The habit is simple. When you feel strong emotion–happiness, anger, pride, vindication–and that emotion pushes you to share a “fact” with others, STOP. Above all, these are the claims that you must fact-check. — Building a Fact-Checking Habit by Checking Your Emotions, Michael Caulfield
Why should a person fact-check as a habit? Answer: Because you’re already likely to check things you know are important to get right, and you’re predisposed to analyze things that put you in an intellectual frame of mind. But things that make you angry or overjoyed, well… our record as humans are not good with these things.
In addition to the four strategies discussed in the last section, it is especially important to fact-check claims when they evoke strong emotions. Some of the information found on social media or the web may cause us to experience emotions such as happiness, anger, pride or vindication, and our inclination is to immediately share this information with others. Remember to verify these claims, just as you would when you fact-check statistics for inclusion in an academic paper.
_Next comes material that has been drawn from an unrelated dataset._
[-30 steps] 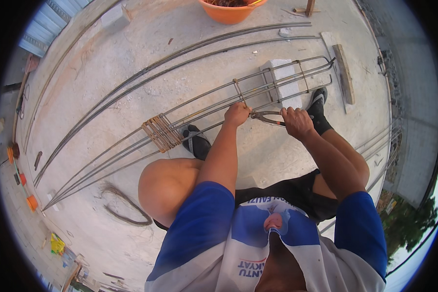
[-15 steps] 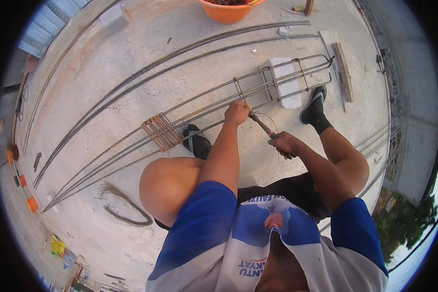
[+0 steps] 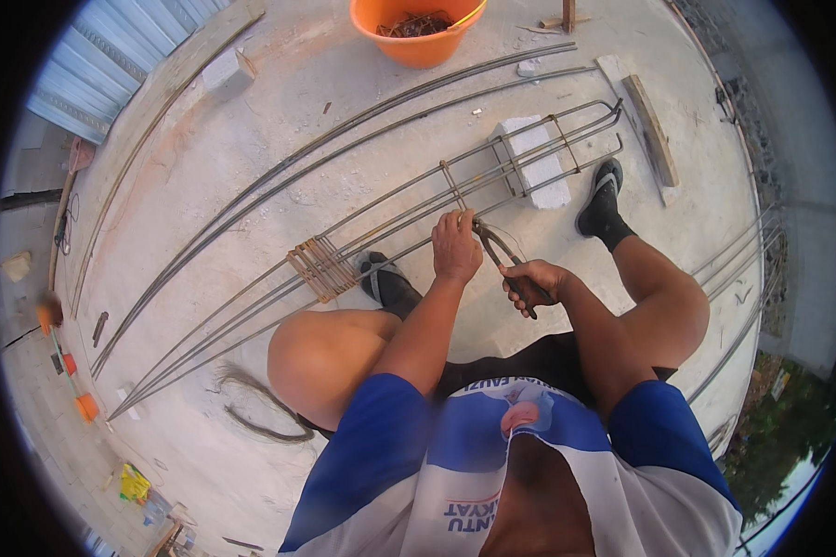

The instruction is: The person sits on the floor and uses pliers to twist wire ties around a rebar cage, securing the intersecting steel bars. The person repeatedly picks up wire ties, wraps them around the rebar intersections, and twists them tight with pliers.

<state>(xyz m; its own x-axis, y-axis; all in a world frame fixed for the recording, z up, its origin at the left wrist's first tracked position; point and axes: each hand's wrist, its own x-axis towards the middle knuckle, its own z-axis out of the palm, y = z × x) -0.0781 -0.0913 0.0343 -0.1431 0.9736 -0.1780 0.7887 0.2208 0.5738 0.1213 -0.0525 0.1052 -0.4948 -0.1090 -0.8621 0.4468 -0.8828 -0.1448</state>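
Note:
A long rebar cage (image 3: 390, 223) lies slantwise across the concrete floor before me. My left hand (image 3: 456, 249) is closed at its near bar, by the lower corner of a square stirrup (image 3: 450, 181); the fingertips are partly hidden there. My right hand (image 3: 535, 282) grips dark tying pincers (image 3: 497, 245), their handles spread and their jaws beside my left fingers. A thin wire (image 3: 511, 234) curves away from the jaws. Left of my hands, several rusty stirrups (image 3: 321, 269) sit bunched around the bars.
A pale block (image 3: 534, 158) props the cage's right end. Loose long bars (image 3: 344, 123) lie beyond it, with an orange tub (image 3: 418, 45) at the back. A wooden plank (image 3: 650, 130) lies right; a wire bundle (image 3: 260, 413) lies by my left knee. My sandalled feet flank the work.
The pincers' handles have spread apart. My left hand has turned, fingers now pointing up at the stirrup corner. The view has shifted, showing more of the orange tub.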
Below are some examples of emotionally-charged tweets:
You do not need to know much of the background of these tweets to see the topic is controversial and emotional. Governor Stitt signed into law HB 1775 which prohibits the teaching of Critical Race Theory in Oklahoma schools. As you can see, some people believe this is an excellent idea and paint the other side in inflammatory terms. On the other end, other people are reacting to the issue in a similar heightened state of defensiveness and connect their response to both historical and current trauma.
The question for you as the information consumer is which voices are trustworthy. And if we are not sure what is true, should we really be retweeting it?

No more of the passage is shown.